How It Works: Example

Consider three individuals with three-year sequences:

  • Individual 1: AAB
  • Individual 2: AAB (identical to Individual 1)
  • Individual 3: BBC

The uniqueness rate is 2/3 = 0.667 (2 unique sequences out of 3 total).

Although we have three individuals, the software only needs to compute distances for the two distinct trajectories: AAB and BBC. The distance between the two identical AAB sequences does not need to be computed twice. Instead, the algorithm:

  • Computes the distance once for AAB → BBC
  • Computes the distance once for BBC → AAB (because most distance metrics are symmetric)

After that, both individuals who follow the AAB pattern will inherit the same set of distances. In other words, the algorithm does not spend extra time on duplicates; they are handled by reusing the distance results that have already been calculated.

Computational Impact in Large Datasets

In large datasets, the implications are much more substantial.

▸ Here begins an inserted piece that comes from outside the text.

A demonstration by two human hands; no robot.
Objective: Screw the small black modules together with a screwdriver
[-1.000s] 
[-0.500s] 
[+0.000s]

Low Uniqueness Rate (High Efficiency)

A dataset with 50,000 individuals might appear computationally heavy, but if only 4,000 distinct trajectories exist (uniqueness rate = 0.08), the algorithm only needs to perform dynamic programming on these 4,000 unique sequences.

Calculation reduction:

  • Naive approach: 50,000 × 50,000 = 2.5 billion comparisons
  • Optimized approach: ~4,000 × 4,000 = 16 million comparisons
  • Reduction factor: Almost 150 times fewer operations

The computational cost drops by an order of magnitude because repeated trajectories do not require repeated calculations; once the distances for each unique sequence have been computed, the results are expanded back to all individuals who share that same trajectory, without any additional computation.

When this happens:

  • Short sequences with few states (e.g., 3-year employment sequences with 3 states)
  • Populations with common life patterns (e.g., most people follow similar career trajectories)
  • Categorical sequences with limited variety (e.g., marital status over time)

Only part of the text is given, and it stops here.